Description of the task:
A faithful, word-for-word copy of the data below is required, without pictures.

Data block:
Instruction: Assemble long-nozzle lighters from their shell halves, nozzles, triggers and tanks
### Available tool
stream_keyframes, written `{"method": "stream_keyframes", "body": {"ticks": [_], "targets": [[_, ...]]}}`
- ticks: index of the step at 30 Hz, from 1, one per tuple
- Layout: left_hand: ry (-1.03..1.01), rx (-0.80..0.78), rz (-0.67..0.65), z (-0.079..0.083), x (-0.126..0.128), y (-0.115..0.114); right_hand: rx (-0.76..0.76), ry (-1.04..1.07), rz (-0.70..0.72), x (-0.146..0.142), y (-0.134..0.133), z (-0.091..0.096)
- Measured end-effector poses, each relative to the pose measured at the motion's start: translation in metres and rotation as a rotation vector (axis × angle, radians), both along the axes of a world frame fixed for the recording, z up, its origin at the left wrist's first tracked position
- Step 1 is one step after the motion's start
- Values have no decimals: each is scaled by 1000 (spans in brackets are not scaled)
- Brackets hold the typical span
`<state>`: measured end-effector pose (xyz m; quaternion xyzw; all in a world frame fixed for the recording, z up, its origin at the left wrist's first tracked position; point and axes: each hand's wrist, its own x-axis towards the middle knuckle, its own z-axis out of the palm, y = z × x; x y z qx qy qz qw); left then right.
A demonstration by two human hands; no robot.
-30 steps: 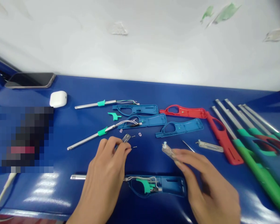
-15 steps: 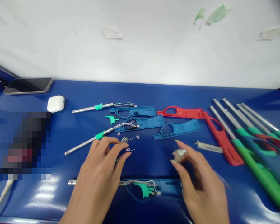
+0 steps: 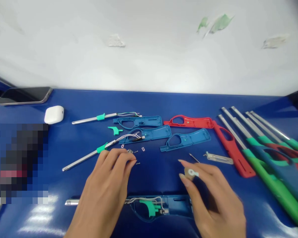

Result for this task:
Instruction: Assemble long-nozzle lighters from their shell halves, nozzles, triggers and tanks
### Available tool
stream_keyframes, written `{"method": "stream_keyframes", "body": {"ticks": [_], "targets": [[_, ...]]}}`
- ticks: index of the step at 30 Hz, from 1, one per tuple
- Layout: left_hand: ry (-1.03..1.01), rx (-0.80..0.78), rz (-0.67..0.65), z (-0.079..0.083), x (-0.126..0.128), y (-0.115..0.114); right_hand: rx (-0.76..0.76), ry (-1.04..1.07), rz (-0.70..0.72), x (-0.146..0.142), y (-0.134..0.133), z (-0.091..0.096)
- Measured end-effector poses, each relative to the pose measured at the motion's start: translation in metres and rotation as a rotation vector (axis × angle, radians), both along the axes of a world frame fixed for the recording, z up, its origin at the left wrist's first tracked position
- Step 1 is one step after the motion's start
- Values have no decimals: each is scaled by 1000 (spans in brackets are not scaled)
- Brackets hold the typical span
`<state>`: measured end-effector pose (xyz m; quaternion xyzw; all in a world frame fixed for the recording, z up, its origin at the left wrist's first tracked position; point and axes: each hand's wrist, its own x-axis towards the middle knuckle, its own z-axis out of the palm, y = z × x; x y z qx qy qz qw); left then right.
A demonstration by two human hands; no robot.
-30 steps: 
-15 steps: 
+0 steps: 

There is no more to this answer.